### EXERCISE DETAILS
Word for word, copy the records that follow.

━━━━━ STUDY MATERIAL ━━━━━

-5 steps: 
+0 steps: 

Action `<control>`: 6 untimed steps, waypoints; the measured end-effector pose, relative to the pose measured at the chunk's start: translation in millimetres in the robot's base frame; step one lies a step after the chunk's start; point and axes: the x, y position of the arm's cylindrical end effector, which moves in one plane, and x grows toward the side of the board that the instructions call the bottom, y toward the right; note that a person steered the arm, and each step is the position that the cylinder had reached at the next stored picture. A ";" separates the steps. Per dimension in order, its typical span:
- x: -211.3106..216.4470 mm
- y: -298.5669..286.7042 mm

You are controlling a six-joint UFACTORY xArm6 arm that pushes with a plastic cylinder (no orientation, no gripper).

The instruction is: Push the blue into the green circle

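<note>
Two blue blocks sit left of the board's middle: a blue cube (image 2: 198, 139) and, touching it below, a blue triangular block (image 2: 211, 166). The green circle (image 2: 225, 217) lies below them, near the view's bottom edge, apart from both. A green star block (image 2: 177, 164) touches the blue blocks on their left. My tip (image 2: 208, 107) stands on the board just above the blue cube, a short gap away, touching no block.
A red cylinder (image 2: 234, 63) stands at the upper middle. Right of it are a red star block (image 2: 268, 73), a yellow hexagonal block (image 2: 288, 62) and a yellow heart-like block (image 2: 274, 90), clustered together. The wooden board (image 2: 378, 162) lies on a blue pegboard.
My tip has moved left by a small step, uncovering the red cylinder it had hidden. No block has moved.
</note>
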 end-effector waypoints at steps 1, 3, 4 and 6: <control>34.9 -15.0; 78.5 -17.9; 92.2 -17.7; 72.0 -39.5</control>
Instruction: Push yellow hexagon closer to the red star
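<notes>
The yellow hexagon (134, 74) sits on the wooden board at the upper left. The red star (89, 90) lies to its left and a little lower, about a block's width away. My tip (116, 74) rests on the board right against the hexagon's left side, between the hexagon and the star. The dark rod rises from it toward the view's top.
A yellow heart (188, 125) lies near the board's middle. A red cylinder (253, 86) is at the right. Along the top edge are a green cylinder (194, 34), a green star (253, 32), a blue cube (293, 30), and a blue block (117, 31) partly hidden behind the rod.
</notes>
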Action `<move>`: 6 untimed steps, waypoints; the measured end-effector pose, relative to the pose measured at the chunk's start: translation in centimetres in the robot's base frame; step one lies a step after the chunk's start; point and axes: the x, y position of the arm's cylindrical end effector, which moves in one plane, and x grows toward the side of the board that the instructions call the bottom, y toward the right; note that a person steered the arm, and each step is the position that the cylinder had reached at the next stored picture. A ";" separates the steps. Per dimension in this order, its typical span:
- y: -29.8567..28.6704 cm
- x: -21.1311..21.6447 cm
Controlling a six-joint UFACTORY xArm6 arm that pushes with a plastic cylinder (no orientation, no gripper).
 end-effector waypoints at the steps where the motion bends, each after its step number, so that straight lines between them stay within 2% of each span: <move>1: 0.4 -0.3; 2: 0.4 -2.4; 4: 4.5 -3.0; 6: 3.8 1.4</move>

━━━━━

### RESULT FOR THIS EXERCISE
-5 steps: 
+0 steps: 

Action `<control>`: 6 untimed steps, waypoints; the measured end-effector pose, relative to the pose measured at the chunk's start: translation in millimetres in the robot's base frame; step one lies a step after the chunk's start; point and axes: the x, y position of the arm's cylindrical end effector, which moves in one plane, and x grows toward the side of the board that the instructions call the bottom, y toward the right; note that a person steered the arm, and each step is the position that the cylinder had reached at the next stored picture. A ";" separates the steps. Per dimension in order, its typical span:
- x: -211.3106..216.4470 mm
- y: -298.5669..286.7042 mm

You are controlling a six-joint UFACTORY xArm6 arm that pushes with a plastic cylinder (no orientation, no gripper).

The instruction is: Push the blue into the green circle

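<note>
Two blue blocks sit left of the board's middle: a blue cube (image 2: 198, 139) and, touching it below, a blue triangular block (image 2: 211, 166). The green circle (image 2: 225, 217) lies below them, near the view's bottom edge, apart from both. A green star block (image 2: 177, 164) touches the blue blocks on their left. My tip (image 2: 208, 107) stands on the board just above the blue cube, a short gap away, touching no block.
A red cylinder (image 2: 234, 63) stands at the upper middle. Right of it are a red star block (image 2: 268, 73), a yellow hexagonal block (image 2: 288, 62) and a yellow heart-like block (image 2: 274, 90), clustered together. The wooden board (image 2: 378, 162) lies on a blue pegboard.
My tip has moved left by a small step, uncovering the red cylinder it had hidden. No block has moved.
</note>
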 end-effector waypoints at steps 1, 3, 4 and 6: <control>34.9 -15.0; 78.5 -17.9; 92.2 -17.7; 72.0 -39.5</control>
Instruction: Push yellow hexagon closer to the red star
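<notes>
The yellow hexagon (134, 74) sits on the wooden board at the upper left. The red star (89, 90) lies to its left and a little lower, about a block's width away. My tip (116, 74) rests on the board right against the hexagon's left side, between the hexagon and the star. The dark rod rises from it toward the view's top.
A yellow heart (188, 125) lies near the board's middle. A red cylinder (253, 86) is at the right. Along the top edge are a green cylinder (194, 34), a green star (253, 32), a blue cube (293, 30), and a blue block (117, 31) partly hidden behind the rod.
</notes>
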Action `<move>`: 6 untimed steps, waypoints; the measured end-effector pose, relative to the pose measured at the chunk's start: translation in centimetres in the robot's base frame; step one lies a step after the chunk's start; point and axes: the x, y position of the arm's cylindrical end effector, which moves in one plane, and x grows toward the side of the board that the instructions call the bottom, y toward the right; note that a person steered the arm, and each step is the position that the cylinder had reached at the next stored picture. A ";" separates the steps. Per dimension in this order, its typical span:
- y: -29.8567..28.6704 cm
- x: -21.1311..21.6447 cm
Controlling a six-joint UFACTORY xArm6 arm that pushes with a plastic cylinder (no orientation, no gripper).
 end-effector waypoints at the steps where the motion bends, each after its step number, so that straight lines between them stay within 2% of each span: <move>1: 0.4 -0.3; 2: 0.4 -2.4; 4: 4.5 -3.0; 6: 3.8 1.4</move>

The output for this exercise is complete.